- THE TASK
Locate, in the data below, the line that contains "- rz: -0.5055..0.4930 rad" and the line that contains "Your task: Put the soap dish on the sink"; reproduce exactly those two lines and every line between them, nothing more.

────────

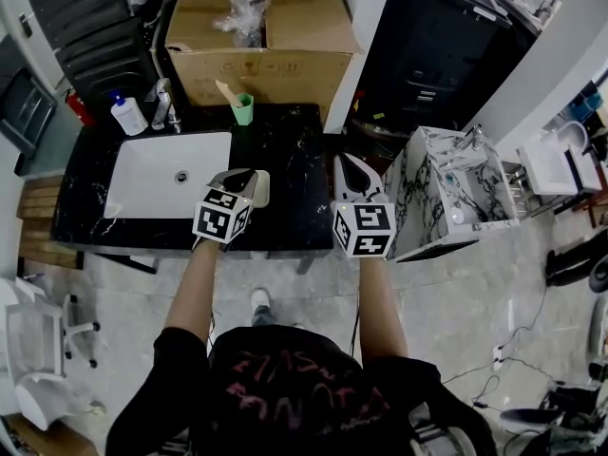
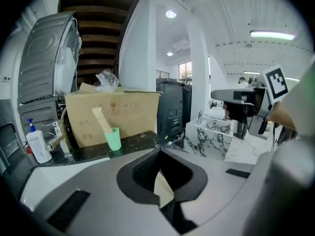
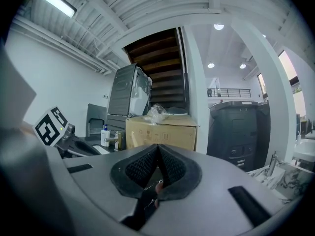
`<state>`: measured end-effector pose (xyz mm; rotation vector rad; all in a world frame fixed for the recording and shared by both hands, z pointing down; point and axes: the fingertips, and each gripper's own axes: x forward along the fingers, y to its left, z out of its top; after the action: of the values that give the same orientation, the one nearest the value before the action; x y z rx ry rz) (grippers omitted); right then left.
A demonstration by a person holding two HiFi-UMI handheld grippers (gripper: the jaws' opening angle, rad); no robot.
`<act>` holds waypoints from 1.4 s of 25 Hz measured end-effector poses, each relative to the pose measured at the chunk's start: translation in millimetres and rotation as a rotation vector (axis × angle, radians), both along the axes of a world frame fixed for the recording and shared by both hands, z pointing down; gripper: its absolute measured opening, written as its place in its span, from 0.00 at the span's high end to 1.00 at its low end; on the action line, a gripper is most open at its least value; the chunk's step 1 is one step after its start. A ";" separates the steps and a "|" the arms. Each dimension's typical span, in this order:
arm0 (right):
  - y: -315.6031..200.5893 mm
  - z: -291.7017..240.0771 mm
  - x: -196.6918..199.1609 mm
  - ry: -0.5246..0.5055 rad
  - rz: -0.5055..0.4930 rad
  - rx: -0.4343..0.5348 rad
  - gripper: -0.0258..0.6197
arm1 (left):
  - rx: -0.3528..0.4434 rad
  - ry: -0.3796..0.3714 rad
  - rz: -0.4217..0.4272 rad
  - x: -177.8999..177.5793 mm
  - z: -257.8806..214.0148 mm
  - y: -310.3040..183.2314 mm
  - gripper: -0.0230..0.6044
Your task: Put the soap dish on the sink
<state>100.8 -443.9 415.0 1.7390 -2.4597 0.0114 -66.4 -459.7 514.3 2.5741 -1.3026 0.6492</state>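
Left gripper view: left claw pinched on cream soap dish, thin edge between the pads.
Idle side: right claw closed on nothing, held alongside.
Dish location: in the air above black bench, just right of white sink; probably lined up for set-down.
Dish axis: mostly hidden, long axis unclear.
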 end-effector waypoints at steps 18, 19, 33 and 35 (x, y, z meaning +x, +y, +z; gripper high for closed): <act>30.3 -5.9 -9.9 0.008 -0.021 0.015 0.94 | 0.321 0.071 -0.062 -17.6 -123.8 43.4 0.94; 32.1 -7.4 -10.1 0.009 -0.022 0.018 0.94 | 0.328 0.075 -0.066 -17.4 -126.6 46.1 0.94; 49.8 -13.2 -6.1 0.019 -0.022 0.022 0.94 | 0.320 0.141 -0.138 -28.2 -134.1 65.3 0.94; 51.1 -12.5 -6.1 0.017 -0.025 0.022 0.94 | 0.311 0.167 -0.144 -28.7 -133.4 66.5 0.94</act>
<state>94.7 -392.9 402.4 1.7094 -2.4781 -0.0326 -95.1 -393.2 380.9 2.6621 -1.6218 0.2131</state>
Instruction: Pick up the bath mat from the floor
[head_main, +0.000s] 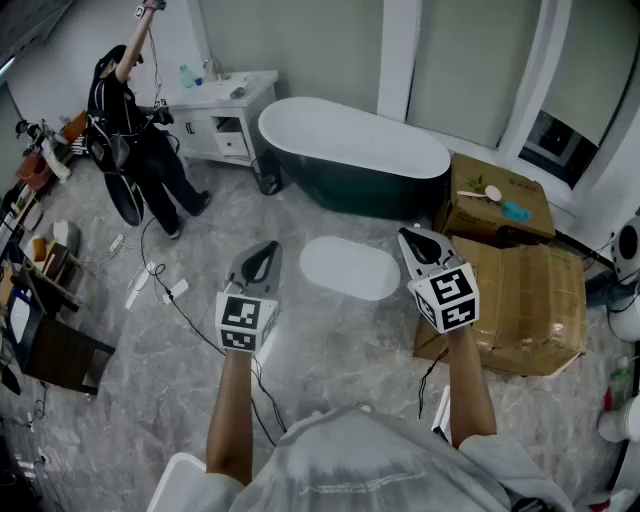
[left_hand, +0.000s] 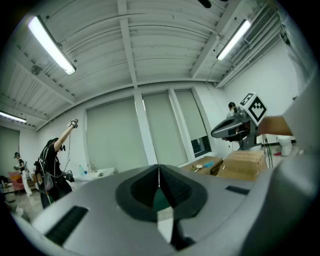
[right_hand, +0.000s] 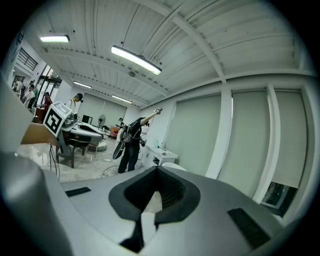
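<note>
A pale oval bath mat (head_main: 349, 267) lies flat on the marbled floor in front of the dark green bathtub (head_main: 352, 158). In the head view my left gripper (head_main: 262, 255) hovers to the mat's left, shut and holding nothing. To the mat's right my right gripper (head_main: 414, 241) hangs shut, also with nothing in it. Both are held well above the floor and point toward the tub. In the left gripper view the jaws (left_hand: 159, 176) meet in a thin line, and the right gripper (left_hand: 234, 129) shows at the side. The right gripper view shows its jaws (right_hand: 158, 172) closed tip to tip.
Large cardboard boxes (head_main: 525, 300) stand at the right, close to my right gripper. A person (head_main: 135, 140) stands at the back left by a white vanity (head_main: 222, 115), one arm raised. Cables (head_main: 165, 290) trail over the floor at the left, beside cluttered shelving (head_main: 35, 290).
</note>
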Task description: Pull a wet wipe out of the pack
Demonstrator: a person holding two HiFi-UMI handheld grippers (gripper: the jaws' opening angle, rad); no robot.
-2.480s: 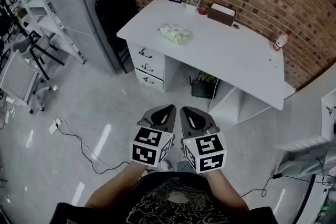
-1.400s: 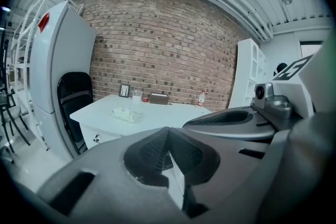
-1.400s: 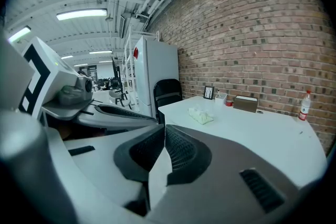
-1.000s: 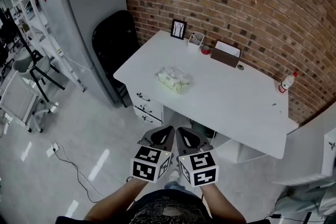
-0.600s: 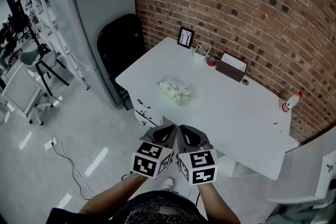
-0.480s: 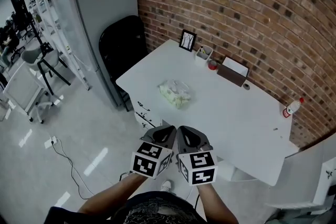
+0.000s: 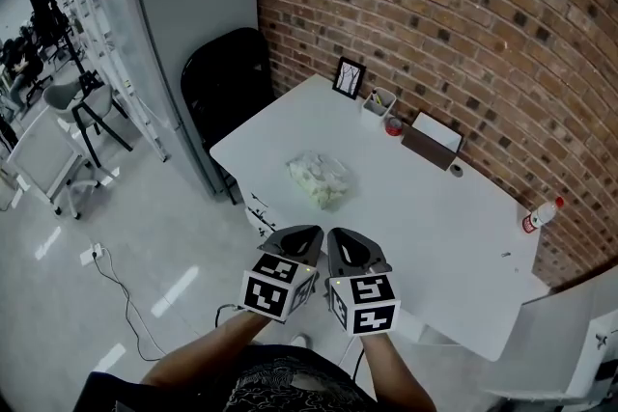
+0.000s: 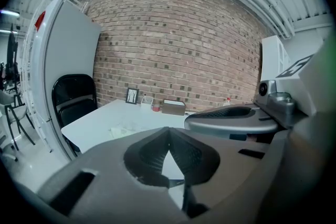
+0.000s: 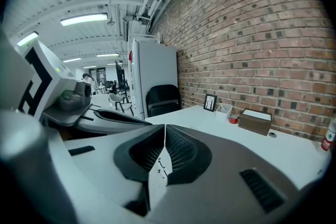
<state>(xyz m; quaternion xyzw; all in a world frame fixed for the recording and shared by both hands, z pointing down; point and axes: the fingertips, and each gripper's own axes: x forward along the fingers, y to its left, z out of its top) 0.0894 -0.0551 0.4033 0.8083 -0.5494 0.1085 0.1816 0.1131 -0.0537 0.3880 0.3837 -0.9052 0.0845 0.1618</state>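
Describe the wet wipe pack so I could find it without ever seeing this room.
Find the white desk against the brick wall. The wet wipe pack lies alone on the open desktop, nearer the end by the black chair. Unlike the picture frame, brown box and bottle along the wall, it is a soft, crumpled, pale greenish packet.

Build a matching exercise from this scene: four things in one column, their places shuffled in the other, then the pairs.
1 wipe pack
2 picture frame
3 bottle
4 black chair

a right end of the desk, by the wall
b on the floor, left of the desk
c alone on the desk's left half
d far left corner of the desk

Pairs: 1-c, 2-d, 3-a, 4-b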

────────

- YOUR RESPONSE
  - rz: -0.5055..0.4930 rad
  - rx: -0.4343..0.5348 rad
  - gripper: -0.0258..0.6197
arm1 (left):
  - rx: -0.3528..0.4434 rad
  - ry: -0.3796..0.3714 rad
  - rz: -0.4217..0.4272 rad
  - x: -177.8999..177.5793 mm
  - z: -257.8806..214.0148 mm
  - y: -310.3040..183.2314 mm
  - gripper: -0.0230..0.6044
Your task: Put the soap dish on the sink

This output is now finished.